Gene therapy is a rapidly growing field of medicine in which genes are introduced into the body to treat diseases. It is the name applied to the treatment of inherited diseases by corrective genetic engineering of the dysfunctional genes. It is part of a broader field called genetic medicine, which involves the screening, diagnosis, prevention and treatment of hereditary conditions in humans. The results of genetic screening can pinpoint a potential problem to which gene therapy can sometimes offer a solution.
Genes represent the genetic material that organisms pass on from generation to generation. Therefore, genes are responsible for controlling hereditary traits and provide the basic biological code or blueprint for living organisms. Genes produce protein such as hair and skin as well as proteins that are important for the proper functioning of organs. Mutated or defective genes often cause disease. The purpose of gene therapy is to replace a defective gene with a normal copy of the same gene in attempt to restore function.

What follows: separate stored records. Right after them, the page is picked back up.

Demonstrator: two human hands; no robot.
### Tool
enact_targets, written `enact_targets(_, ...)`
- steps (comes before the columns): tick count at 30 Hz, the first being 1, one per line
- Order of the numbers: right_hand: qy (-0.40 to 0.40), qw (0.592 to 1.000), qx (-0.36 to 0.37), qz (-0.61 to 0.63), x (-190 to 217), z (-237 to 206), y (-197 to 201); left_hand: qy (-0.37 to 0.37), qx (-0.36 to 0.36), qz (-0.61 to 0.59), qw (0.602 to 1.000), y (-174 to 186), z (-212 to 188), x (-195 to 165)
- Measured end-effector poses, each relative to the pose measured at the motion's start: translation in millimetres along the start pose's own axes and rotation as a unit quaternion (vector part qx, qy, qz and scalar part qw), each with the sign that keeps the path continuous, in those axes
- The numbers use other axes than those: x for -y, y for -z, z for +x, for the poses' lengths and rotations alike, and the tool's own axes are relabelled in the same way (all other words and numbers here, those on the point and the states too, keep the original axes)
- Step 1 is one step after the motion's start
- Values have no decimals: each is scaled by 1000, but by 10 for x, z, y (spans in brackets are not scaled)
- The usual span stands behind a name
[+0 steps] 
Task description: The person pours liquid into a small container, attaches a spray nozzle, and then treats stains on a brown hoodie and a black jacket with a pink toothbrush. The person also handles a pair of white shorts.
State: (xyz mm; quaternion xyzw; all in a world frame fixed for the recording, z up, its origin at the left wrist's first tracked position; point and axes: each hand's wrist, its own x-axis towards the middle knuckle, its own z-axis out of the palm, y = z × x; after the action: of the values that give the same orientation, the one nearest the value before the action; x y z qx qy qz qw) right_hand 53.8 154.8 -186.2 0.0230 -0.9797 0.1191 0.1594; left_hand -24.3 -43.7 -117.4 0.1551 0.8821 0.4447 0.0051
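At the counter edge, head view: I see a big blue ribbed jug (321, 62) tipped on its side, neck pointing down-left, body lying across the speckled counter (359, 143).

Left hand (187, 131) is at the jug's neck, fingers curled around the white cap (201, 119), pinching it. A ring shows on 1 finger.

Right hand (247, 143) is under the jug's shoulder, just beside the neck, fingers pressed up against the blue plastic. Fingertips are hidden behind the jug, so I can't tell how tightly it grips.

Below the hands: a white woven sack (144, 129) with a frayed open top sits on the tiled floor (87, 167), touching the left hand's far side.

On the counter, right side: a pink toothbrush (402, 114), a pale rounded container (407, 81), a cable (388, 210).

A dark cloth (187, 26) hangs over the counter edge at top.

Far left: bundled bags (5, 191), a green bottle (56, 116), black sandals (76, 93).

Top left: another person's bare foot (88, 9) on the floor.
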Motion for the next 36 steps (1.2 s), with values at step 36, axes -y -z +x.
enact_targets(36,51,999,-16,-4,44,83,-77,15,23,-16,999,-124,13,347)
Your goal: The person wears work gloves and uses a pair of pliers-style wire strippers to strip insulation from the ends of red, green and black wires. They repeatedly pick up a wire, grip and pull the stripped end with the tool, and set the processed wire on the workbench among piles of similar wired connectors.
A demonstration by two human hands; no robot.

Initially conceived as an approach for treating inherited diseases, like cystic fibrosis and Huntington's disease, the scope of potential gene therapies has grown to include treatments for cancers, arthritis, and infectious diseases. Although gene therapy testing in humans has rapidly advanced, in general, the field of gene therapy has proven to be problematic and complicated by a variety of ethical issues. For example, some scientists are concerned that the integrating genes into the human genome may cause disease (Bio Technology). There has been evidence that randomly integrating corrected genes might disrupt other genes in the genome and if the disrupted gene is a tumor suppressor gene, cancer may develop. Others fear that germ-line gene therapy may be used to control human development in ways not connected with disease, like intelligence or appearance.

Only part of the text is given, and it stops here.